Stati Uniti, motore del mondo

“Nei prossimi 5 anni – continua il presidente di Iqvia – il 50% della crescita proverrà dagli Usa. A seguire la Cina con il 15%. All’Europa il 10%”. Quello che Liberatore vuole sottolineare è che, al netto della capacità statunitense di mantenersi testa di serie per tassi di crescita, sta cambiando la penetrazione di nuovi farmaci. In Europa soprattutto, dove la popolazione sta invecchiando, si consumano più medicine e il mercato è ormai saturo. Cina, India, Brasile o Russia o le tigri asiatiche (Singapore, Corea del sud, Thailandia o Hong Kong), sono mercati che offrono opportunità nuove. E si vede.

Di mercati saturi e mercati nuovi

I pharmerging sono quelli che generano i consumi e permettono l’accesso a nuove cure. Inoltre, stando ai dati elaborati da Iqvia, nel prossimo lustro calerà il mercato delle terapie tradizionali a vantaggio delle specialità che occuperà il 37% del mercato. Di questo il 53% circa è relativo al mercato statunitense, mentre l’Europa si deve “accontentare” del 21%. Capofila tra le aree terapeutiche è l’oncologia.

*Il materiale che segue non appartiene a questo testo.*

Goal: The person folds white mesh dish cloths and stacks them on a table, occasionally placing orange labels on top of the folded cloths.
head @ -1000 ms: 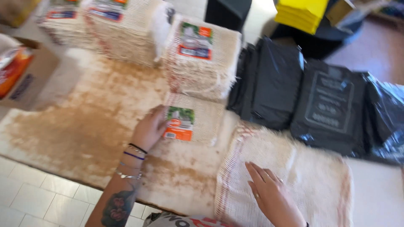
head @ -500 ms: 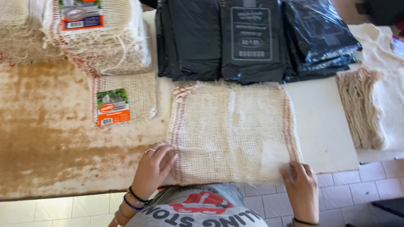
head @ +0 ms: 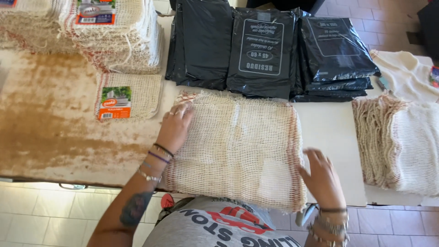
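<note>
A cream open-weave cloth (head: 238, 146) with reddish edges lies folded flat on the table in front of me. My left hand (head: 174, 127) rests palm down on its left edge, fingers spread. My right hand (head: 322, 176) lies flat at the cloth's lower right corner, fingers apart. Neither hand grips anything. To the left lies a small folded cloth with a green and orange label (head: 127, 96).
Stacks of labelled woven cloths (head: 109, 36) stand at the back left. Packs of black plastic bags (head: 265, 50) line the back. A pile of loose cream cloths (head: 398, 142) sits on the right. The table's left surface (head: 45, 132) is stained brown.
My left hand has slid up along the cloth's left edge. The right hand has moved slightly up at the lower right corner. The view has steadied over the cloth.
</note>
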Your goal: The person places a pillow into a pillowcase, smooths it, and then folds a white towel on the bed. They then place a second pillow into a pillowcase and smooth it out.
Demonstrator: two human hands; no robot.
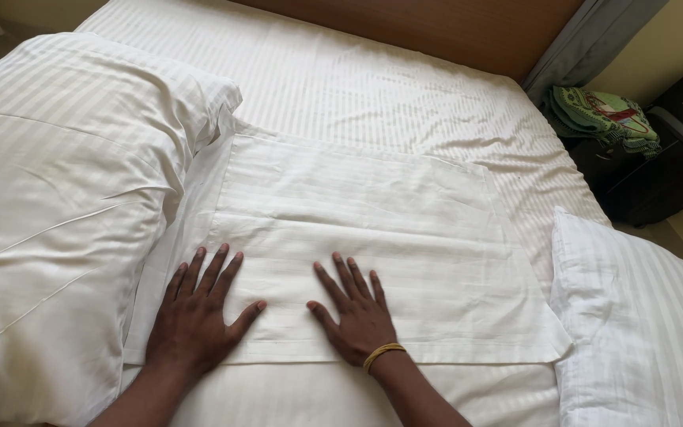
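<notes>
So the flat white striped cotton pillowcase (pixel 357 237) is laid out in the middle of the bed, empty and smoothed into a rectangle, with a few soft creases and a folded hem along its near edge. Both my hands are pressed on it palm down, fingers spread and straight, gripping nothing. My left hand (pixel 199 312) sits on its near left corner, my right hand (pixel 353 312) a bit apart near the middle of the near edge, with a thin gold bangle (pixel 383 356) on that wrist. Under it is the white striped bedsheet (pixel 373 87), slightly wrinkled. A plump white striped pillow (pixel 65 198) touches the case's left side, another white pillow (pixel 642 316) sits just beside its right. Behind is a brown wooden headboard (pixel 452 32), and a green patterned cloth (pixel 602 115) lies on a dark nightstand (pixel 642 182).
</notes>
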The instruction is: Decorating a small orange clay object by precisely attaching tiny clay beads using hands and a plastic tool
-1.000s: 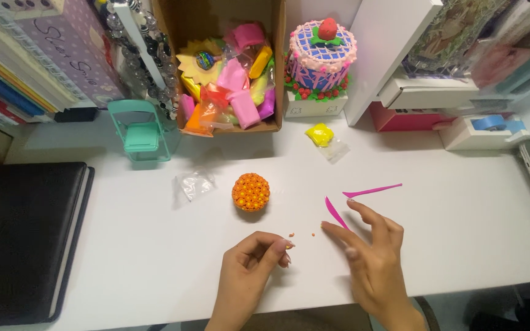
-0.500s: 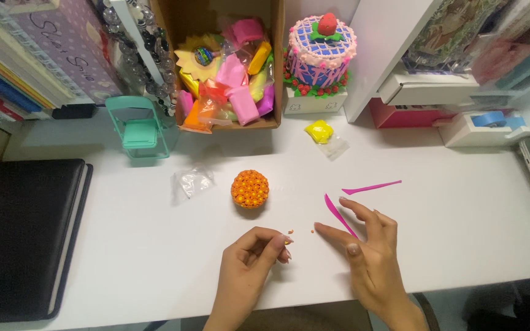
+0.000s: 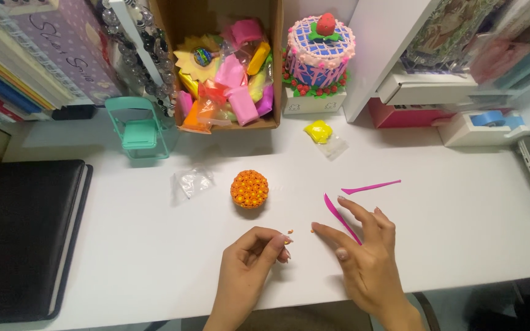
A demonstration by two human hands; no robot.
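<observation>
- While the left hand point(image 3: 249, 257) rests on the white desk point(image 3: 461, 233) with thumb and fingers pinched together at the tips, it appears to be gripping a tiny orange bit of clay; the bit itself is too small to make out for certain.
- Right hand point(image 3: 363, 257) lies flat beside it, fingers spread and released, holding nothing. Its index tip points at small orange crumbs point(image 3: 291, 232) lying between the two hands.
- Step in hand, as I judge it: rolling or shaping a small orange bead to add to the orange studded ball point(image 3: 249, 189).
- That ball sits just beyond the left hand's fingertips, apart from both hands. It is round, bright orange, covered all over in small raised dots, slightly flattened where it meets the desk.
- The next move would likely call for a light, precise pinch and a gentle press, since soft clay dents easily.
- Two thin pink sculpting tools: one point(image 3: 341, 217) lies partly under the right hand's fingers, the other point(image 3: 370, 186) just beyond them.
- Farther beyond the hands: a cardboard box of coloured clay packets point(image 3: 228, 92), a yellow clay lump point(image 3: 318, 130) and a crumpled clear wrapper point(image 3: 192, 182).
- Well to the left of the left hand: a black notebook point(image 3: 23, 233).
</observation>
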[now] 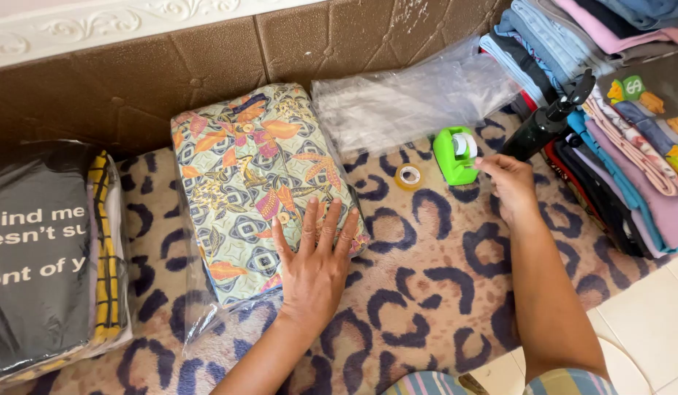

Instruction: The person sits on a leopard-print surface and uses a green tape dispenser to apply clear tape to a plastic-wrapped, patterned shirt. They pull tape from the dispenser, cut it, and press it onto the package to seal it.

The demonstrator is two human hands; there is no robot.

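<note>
Green tape dispenser (454, 155) sits just past our right hand (511, 189), fingers pinched at it; left hand (315, 265) lies flat, spread on the bagged shirt (255, 183).

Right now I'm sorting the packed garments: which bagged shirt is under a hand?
The floral patterned shirt in its clear bag, pressed flat by the left hand. The black printed shirt at far left lies untouched.

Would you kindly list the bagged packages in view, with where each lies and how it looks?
Bagged floral shirt: centre, under the left hand; flat, clear plastic, multicoloured pattern.
Bagged black garment: far left; flat, white lettering.
Empty clear bags: by the wall, behind the green tape dispenser.
</note>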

Le cose stanno cambiando e Big Pharma sta rovesciando il paradigma. La ricerca e la commercializzazione in passato spettava esclusivamente alle aziende farmaceutiche. “Negli ultimi sei anni è cresciuto il ruolo delle piccole aziende come originator. Dal 40% si è passati al 60%”, continua Liberatore. In sostanza le grandi multinazionali si affidano sempre più alle piccole società che hanno la forza e la dinamicità per fare ricerca di qualità. Allo stato attuale ci sono 2500 molecole in fase avanzata che stanno per essere registrate. Il tasso di approvazione è di 50 prodotti all’anno. Un terzo di queste riguarda l’oncologia e l’8% attiene alla sfera delle terapie geniche. Si è passati da un sistema “farmacocentrico” a “serviziocentrico”. La nascita di nuove tecnologie (big data e blockchain) e servizi (anche e soprattutto logistici e di sicurezza della R&S) impone un cambio di paradigma che va a beneficio di startup e piccole aziende. Di conseguenza aumentano anche le acquisizioni da parte delle grandi multinazionali.

Il mercato italiano

In Italia il mercato cresce del 4%. Ventidue miliardi di euro. Il retail occupa il 42% del valore di mercato nostrano, mentre quello ospedaliero il 48% con una crescita del 9% tra settembre 2017 e settembre 2018. Per quanto riguarda i consumi interni dell’ospedale il valore si attesta intorno ai cinque miliardi. Quasi sei miliardi, invece, per la distribuzione diretta. Bene anche la distribuzione per conto che segna un +13%.

La concentrazione della distribuzione intermedia

Dal 1999 al 2014 è stato lanciato il 63% dei prodotti sul mercato. Prima nel ’99 era solo il 24%. Nel biennio ’15-’17 il tasso è stato del 12%. Di quest’ultimi il 90% va soprattutto agli ospedali e solo il 5% in farmacia e dpc. C’è poi il tema della distribuzione intermedia e degli attori che la rendono possibile. In Italia c’è una concentrazione del mercato che per i top five player oggi tocca il 56%. Dieci anni fa era il 45%. “Ma non siamo tra i Paesi con il maggior tasso di questo tipo. In Germania e in Francia le cinque aziende specializzate in distribuzione occupano il 90% del totale. In Gran Bretagna l’80% è in mano a tre soggetti. Sul tema c’è poi l’aspetto che riguarda Amazon, il cosiddetto “elefante nella stanza”. Il suo ingresso nelle attività distributive è forse uno degli elementi di rottura che preoccupano più gli attuali attori della filiera.